Source material:
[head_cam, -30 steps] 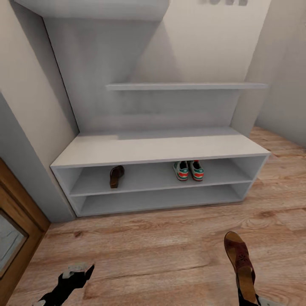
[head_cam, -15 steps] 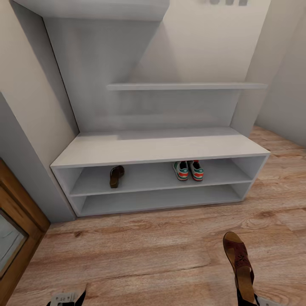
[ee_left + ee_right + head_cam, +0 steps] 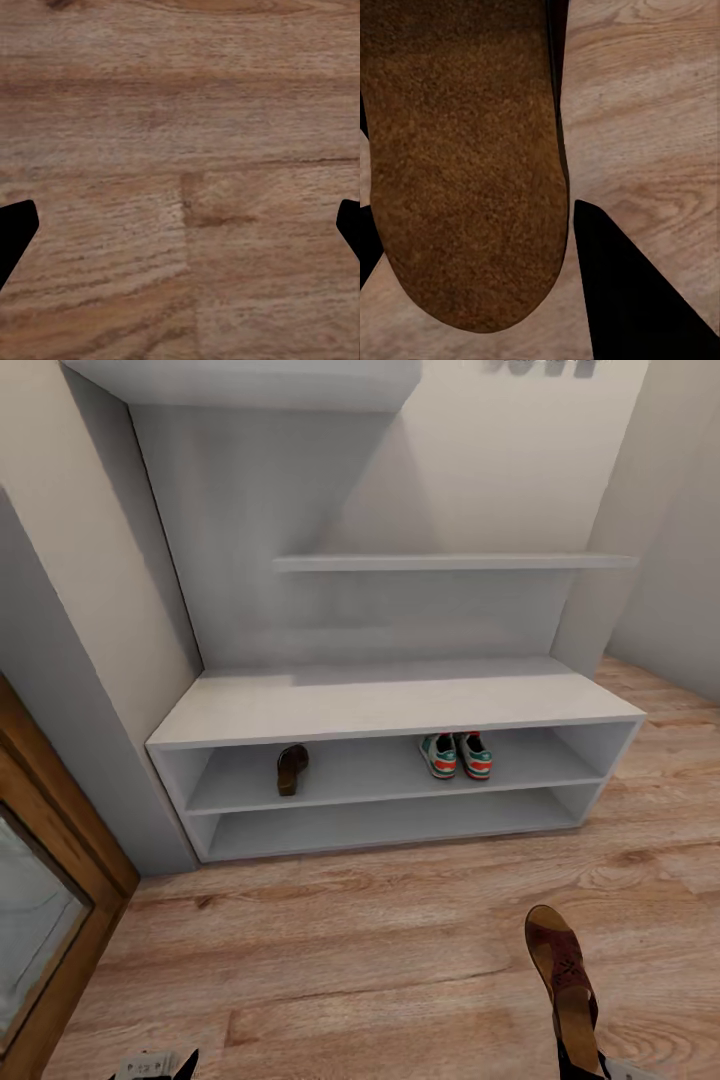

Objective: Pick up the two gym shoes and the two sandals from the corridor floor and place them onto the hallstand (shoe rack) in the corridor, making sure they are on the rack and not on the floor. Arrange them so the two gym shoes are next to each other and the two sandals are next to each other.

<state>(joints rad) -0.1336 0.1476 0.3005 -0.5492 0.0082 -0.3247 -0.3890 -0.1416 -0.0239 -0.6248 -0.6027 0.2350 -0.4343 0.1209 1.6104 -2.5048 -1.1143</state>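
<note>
The light-grey hallstand (image 3: pixel 390 705) stands against the wall ahead. On its upper low shelf lies one dark brown sandal (image 3: pixel 292 769) toward the left, and the two gym shoes (image 3: pixel 455 755) sit side by side toward the right. The other sandal (image 3: pixel 560 975) hangs over the corridor floor (image 3: pixel 380 960) at the lower right, toe pointing to the rack, with my right gripper (image 3: pixel 590 1066) shut on its heel end. The right wrist view has its brown sole (image 3: pixel 465 165) between the black fingers (image 3: pixel 630 300). My left gripper (image 3: pixel 184 225) is open over bare planks, low at the left (image 3: pixel 158 1065).
A wood-framed door or mirror (image 3: pixel 40 900) stands at the left beside a grey wall panel. A long wall shelf (image 3: pixel 450 562) hangs above the bench top, another higher up at the left. The wall turns a corner at the right of the rack.
The whole picture has slid right, so the camera has moved. My left gripper has dropped to the picture's lower edge. The sandal stays held in the right gripper.
</note>
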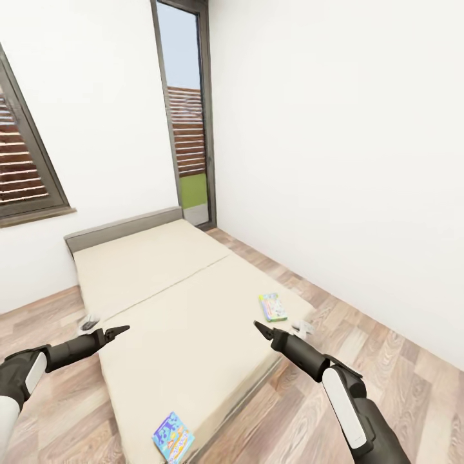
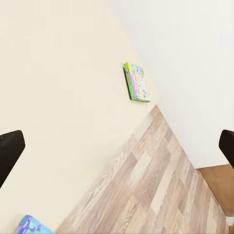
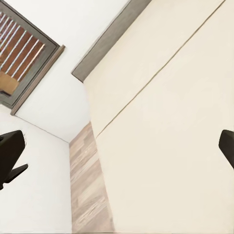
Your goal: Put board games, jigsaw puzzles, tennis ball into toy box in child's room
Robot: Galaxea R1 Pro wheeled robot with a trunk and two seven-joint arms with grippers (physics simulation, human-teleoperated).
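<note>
Games first: both lie on the bed (image 1: 167,303), the pastel game (image 1: 272,307) near its right edge, the blue game (image 1: 173,438) at the near corner. Your left gripper (image 1: 116,331) and right gripper (image 1: 261,328) hover wide, empty; nothing collected yet.

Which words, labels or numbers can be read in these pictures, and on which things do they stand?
None can be read.
Blue board game at the near edge of the bed: its lid print is too blurred to read.
Pastel board game near the bed's right edge: its print is too small to read.
</note>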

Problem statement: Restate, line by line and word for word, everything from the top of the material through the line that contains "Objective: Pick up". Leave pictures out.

Written response:
[head_cam, -30 steps] 
[head_cam, -15 steps] 
[ee_left + ee_right + head_cam, +0 steps] 

Objective: Pick up the two gym shoes and the two sandals from the corridor floor and place them onto the hallstand (shoe rack) in the corridor, making sure they are on the rack and not on the floor. Arrange them so the two gym shoes are next to each other and the two sandals are next to each other.

This exercise has nothing more to it.